The event also featured a screening of “Mooz-lum,” a 2010 American independent film about an African-American Muslim family and their life before and after the 9/11 terrorist attacks.

“I think we’ve come a long way, but we have a long way still to go. I think the country is growing in terms of realizing the dreams of the four fathers, but still, the country is living with a lot of the prejudices of the past that hurts the dreams of the four fathers,” said Imam Walter Shaheed, a community activist and panelist at the Homewood library discussion. “If we can continue to give respect to the best values of this country, I think all of us will be very proud to be American.”

Shaheed commented on the recent resurfacing of Americans who believe President Barack Obama is a “closeted Muslim.” According to a poll released by the Pew Research Center last summer, more Americans believe Obama is a Muslim than when he was first elected.

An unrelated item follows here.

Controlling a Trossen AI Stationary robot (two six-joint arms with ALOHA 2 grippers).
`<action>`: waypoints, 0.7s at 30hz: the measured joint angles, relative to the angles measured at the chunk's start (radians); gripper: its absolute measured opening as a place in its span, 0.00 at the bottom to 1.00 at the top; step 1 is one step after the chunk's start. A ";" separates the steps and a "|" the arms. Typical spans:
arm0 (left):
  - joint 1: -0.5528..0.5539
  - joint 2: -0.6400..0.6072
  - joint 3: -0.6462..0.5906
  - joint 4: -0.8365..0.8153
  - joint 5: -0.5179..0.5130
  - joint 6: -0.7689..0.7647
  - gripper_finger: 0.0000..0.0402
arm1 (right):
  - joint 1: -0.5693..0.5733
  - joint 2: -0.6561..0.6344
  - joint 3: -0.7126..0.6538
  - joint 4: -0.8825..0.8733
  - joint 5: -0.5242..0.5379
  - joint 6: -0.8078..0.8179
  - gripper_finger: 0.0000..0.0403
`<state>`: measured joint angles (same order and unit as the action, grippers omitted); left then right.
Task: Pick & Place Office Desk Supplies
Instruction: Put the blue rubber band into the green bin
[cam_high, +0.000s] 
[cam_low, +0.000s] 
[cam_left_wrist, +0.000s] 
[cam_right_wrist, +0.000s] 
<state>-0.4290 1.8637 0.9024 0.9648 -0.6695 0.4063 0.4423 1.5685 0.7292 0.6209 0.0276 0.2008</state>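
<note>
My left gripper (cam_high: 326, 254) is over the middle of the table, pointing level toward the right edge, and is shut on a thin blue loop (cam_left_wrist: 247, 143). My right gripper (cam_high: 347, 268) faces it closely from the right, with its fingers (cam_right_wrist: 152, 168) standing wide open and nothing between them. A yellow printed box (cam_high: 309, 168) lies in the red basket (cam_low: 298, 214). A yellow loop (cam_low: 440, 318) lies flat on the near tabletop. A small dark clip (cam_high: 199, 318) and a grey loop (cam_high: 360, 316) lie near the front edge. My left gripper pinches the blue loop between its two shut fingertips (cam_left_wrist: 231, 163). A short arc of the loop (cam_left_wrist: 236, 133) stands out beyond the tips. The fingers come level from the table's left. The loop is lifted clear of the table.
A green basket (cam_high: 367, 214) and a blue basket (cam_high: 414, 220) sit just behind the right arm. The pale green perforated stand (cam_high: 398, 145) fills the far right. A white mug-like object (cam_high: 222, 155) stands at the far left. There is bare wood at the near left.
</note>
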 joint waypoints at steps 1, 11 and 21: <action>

“It’s reflective of past ignorances. It’s a reminder of an old era that has passed. It doesn’t reflect the best America. It’s been made very, very clear by President Obama that he’s a Christian. As long as people keep harping on a lot of the ignorant misinformation that’s being passed out, I think it harms the direction we as all Americans want to go. I think it’s very destructive,” Shaheed said. “We should be trying to minimize the hurt of the past. As African-Americans these are reminders of the experience we’ve been through in this country. I think it would do us all justice to minimize that type of rhetoric.”